7. The system of claim 1, wherein, Also includes: An optical terminal module, one end of which is connected to a first communication terminal, and the other end of which is connected to the optical transmitting module and / or the optical receiving module.

8. The system of claim 7, wherein, The optical terminal module includes a first beam splitter, a second photodetector, and a second signal modulator; The first beam splitter is used to split the downlink optical signal to obtain a first downlink optical signal and a second downlink optical signal; The second photodetector is used to obtain a second electrical signal carrying the downlink data based on the first downlink optical signal; The second signal modulator is used to modulate the uplink data onto the second downlink optical signal to obtain the uplink optical signal.

9. The system of claim 8, wherein, The uplink data and the downlink data occupy different time slots.

10. The system of claim 8, wherein, The first beam splitter, the second photodetector, and the second signal modulator are all mounted on a silicon photonic chip.

11. The system of claim 8, wherein, The optical terminal module also includes a signal amplifier, a driver, and a communication chip; The signal amplifier is used to amplify the second electrical signal carrying the downlink data and then send it to the communication chip; The driver is used to receive a second electrical signal sent by the communication chip that carries the uplink data and send it to the second signal modulator; The communication chip is used to send downlink data to the first communication terminal and to receive uplink data sent by the first communication terminal.

12. The system of any of claims 7-11, wherein, The optical transmitting module and the optical receiving module are configured in a one-to-one correspondence; The optical emitting module and the optical terminal module are configured in a one-to-one correspondence, or the optical emitting module and the optical terminal module are configured in a one-to-many manner.

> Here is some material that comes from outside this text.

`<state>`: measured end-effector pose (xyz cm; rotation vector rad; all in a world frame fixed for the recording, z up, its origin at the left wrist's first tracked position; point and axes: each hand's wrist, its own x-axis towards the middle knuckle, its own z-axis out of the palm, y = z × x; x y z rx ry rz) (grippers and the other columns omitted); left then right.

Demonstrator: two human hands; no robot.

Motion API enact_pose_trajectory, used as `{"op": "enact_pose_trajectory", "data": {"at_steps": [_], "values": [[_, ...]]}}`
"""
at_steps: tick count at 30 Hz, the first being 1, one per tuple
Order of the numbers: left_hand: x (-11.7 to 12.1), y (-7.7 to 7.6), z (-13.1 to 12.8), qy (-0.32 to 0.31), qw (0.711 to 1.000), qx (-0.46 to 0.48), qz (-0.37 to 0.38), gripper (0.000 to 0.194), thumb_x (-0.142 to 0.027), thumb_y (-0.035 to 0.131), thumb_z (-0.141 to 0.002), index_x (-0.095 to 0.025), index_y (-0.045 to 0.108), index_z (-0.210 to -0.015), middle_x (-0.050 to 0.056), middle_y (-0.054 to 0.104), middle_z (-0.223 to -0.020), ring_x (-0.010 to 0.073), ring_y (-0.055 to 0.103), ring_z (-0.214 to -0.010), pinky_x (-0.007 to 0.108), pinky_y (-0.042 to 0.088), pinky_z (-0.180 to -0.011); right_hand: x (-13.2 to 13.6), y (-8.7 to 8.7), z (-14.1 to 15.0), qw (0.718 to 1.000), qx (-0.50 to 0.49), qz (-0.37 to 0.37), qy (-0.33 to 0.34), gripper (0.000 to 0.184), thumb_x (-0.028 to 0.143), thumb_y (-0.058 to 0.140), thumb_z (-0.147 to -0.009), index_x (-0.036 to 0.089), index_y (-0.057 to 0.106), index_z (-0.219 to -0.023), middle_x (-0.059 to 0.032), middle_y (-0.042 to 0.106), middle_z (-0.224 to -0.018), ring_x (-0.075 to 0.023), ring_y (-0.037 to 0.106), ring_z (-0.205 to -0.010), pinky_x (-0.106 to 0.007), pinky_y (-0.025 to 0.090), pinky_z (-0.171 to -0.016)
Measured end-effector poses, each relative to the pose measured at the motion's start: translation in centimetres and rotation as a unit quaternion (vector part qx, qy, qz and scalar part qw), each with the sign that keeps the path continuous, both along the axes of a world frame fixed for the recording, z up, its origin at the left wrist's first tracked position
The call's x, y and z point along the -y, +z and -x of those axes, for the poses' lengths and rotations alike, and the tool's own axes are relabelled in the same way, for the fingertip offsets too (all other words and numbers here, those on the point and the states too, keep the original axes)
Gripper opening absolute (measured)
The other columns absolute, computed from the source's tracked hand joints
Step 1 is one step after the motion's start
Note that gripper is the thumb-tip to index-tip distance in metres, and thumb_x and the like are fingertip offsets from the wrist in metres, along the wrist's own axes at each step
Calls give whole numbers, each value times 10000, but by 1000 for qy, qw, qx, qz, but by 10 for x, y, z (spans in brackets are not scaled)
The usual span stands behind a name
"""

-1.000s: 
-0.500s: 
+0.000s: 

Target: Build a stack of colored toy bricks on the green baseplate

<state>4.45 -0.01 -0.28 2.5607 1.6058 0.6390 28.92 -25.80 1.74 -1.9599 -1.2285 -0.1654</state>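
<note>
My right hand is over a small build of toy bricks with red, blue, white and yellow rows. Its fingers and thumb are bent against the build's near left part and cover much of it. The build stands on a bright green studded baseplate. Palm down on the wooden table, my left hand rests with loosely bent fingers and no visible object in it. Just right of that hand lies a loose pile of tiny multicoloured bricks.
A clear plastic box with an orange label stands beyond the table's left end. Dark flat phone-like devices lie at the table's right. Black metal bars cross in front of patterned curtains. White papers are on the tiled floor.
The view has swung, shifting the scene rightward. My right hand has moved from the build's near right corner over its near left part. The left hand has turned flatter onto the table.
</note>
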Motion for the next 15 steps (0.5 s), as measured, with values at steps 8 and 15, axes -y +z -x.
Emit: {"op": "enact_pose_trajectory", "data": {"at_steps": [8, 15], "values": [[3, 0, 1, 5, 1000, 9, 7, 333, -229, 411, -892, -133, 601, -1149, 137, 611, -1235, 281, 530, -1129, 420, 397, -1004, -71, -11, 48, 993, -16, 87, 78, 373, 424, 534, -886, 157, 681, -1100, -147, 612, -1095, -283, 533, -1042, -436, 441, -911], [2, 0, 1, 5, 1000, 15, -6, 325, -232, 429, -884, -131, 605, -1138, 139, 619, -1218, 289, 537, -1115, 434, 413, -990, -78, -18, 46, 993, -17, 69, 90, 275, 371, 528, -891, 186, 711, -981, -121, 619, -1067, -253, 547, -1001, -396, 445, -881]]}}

13. The system of claim 12, wherein, If the optical transmitting module and the optical terminal module are configured as a pair with N, and the optical transmission channel is equipped with a beam splitter and / or a beam combiner, where N is a positive integer greater than 1; The optical splitter is used to split the downlink optical signal sent by the optical transmitting module into N downlink optical signals i. The N downlink optical signals i correspond one-to-one with N optical terminal modules and are transmitted to the corresponding optical terminal modules. The combiner is used for combining N uplink optical signals i into one uplink optical signal and sending to the optical receiving module, the N uplink optical signals i correspond to the N optical terminal modules one by one and are sent by the corresponding optical terminal modules.

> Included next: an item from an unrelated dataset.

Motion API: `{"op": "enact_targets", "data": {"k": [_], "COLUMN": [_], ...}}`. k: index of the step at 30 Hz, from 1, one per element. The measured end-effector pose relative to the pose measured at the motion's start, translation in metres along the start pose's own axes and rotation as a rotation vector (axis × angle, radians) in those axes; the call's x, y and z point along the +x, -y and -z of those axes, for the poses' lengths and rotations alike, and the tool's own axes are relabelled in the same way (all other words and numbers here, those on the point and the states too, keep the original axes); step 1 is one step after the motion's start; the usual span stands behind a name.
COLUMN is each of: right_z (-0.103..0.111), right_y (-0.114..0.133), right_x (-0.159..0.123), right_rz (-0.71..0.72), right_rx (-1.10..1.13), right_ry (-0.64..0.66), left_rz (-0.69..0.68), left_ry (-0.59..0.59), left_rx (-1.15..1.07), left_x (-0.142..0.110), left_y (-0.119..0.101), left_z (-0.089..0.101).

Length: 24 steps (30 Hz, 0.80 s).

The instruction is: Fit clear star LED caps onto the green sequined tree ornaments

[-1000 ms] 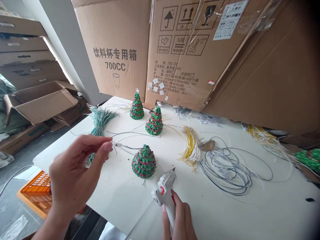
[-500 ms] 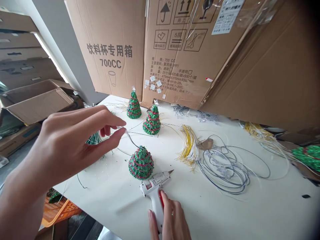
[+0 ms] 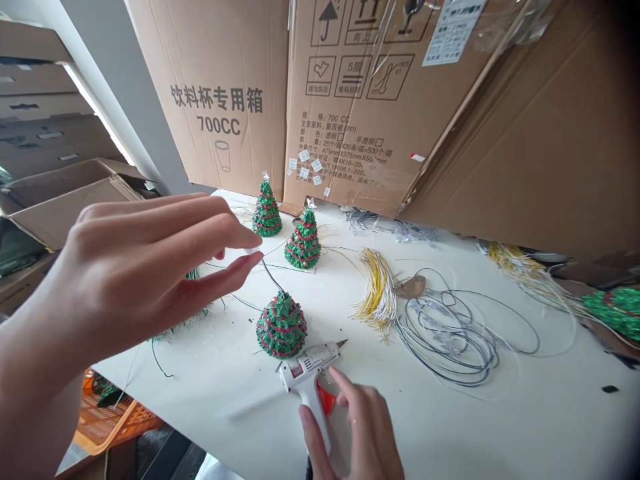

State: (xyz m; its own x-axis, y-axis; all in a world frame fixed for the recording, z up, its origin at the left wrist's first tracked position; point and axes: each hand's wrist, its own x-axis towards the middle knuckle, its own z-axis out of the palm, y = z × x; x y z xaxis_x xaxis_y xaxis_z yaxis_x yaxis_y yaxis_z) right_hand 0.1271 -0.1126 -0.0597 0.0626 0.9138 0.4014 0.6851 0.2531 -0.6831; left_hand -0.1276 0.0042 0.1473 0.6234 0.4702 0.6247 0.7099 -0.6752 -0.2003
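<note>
My left hand [image 3: 145,267] pinches a small clear plastic piece [image 3: 254,251] between thumb and fingertips. From it a thin dark wire [image 3: 273,275] runs down to the top of a small green Christmas tree [image 3: 281,327] with red garland, upright on the table. Just in front of that tree lies a white glue gun [image 3: 311,365] with a red trigger, its nozzle pointing right. Beside its handle is my right hand [image 3: 367,420], thumb and index finger spread apart; the thumb is close to the handle, and whether it touches I cannot tell.
Two more trees [image 3: 267,210] with clear stars on top stand farther back. To the right lie a bundle of yellow and white wires [image 3: 376,293] and a loose coil of wire [image 3: 450,340]. Large cardboard boxes [image 3: 230,60] wall the rear; an orange basket [image 3: 117,423] sits below the left edge.
My right hand has let go of the glue gun and moved slightly right, its fingers spreading. My left hand has shifted a little right with the clear piece, and the wire now looks straighter.
</note>
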Motion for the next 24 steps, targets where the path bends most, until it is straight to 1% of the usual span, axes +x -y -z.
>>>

14. The system of claim 13, wherein, The time slots occupied by the downlink data carried on each of the downlink optical signals i are different. The time slots occupied by the downlink data carried on each of the uplink optical signals i are different.

15. The system of claim 12, wherein, The first communication terminal comprises a camera and / or a laser radar sensor, and the optical terminal module is arranged within a preset range of the camera and / or the laser radar.

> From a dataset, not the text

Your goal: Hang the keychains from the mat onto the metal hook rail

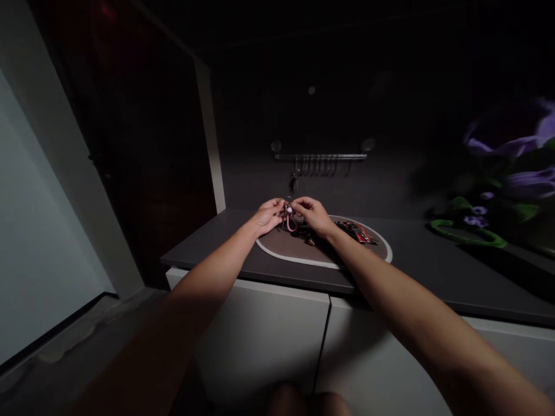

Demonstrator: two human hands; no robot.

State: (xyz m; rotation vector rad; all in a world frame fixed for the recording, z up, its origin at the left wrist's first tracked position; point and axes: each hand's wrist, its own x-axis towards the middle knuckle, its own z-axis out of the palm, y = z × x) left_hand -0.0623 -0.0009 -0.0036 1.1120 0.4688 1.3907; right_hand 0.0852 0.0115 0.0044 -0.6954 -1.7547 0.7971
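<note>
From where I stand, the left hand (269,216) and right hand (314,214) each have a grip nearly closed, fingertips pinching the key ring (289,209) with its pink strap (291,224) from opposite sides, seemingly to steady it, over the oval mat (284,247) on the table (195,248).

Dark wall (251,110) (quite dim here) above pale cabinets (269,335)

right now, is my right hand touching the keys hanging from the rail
Apart: the head view shows wall between the right hand and the hanging keys.
</note>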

16. The system of claim 12, wherein, Further comprising at least one area controller, the area controller is arranged within a preset range of a second communication terminal, and data transmission is performed between the second communication terminal and the area controller through a telecommunication signal transmission bus.

17. The system of claim 16, wherein, Optical fiber Ethernet and any one of mobile industry processor interface digital physical layer optical links are used for optical signal transmission between the optical transmitting module and the optical terminal module and between the optical terminal module and the optical receiving module. The telecommunication signal transmission bus comprises any one of a controller area network bus, a local internet bus and a controller area network bus with flexible data rate.

18. A vehicle, wherein, The communication system comprises any one of claims 1-17.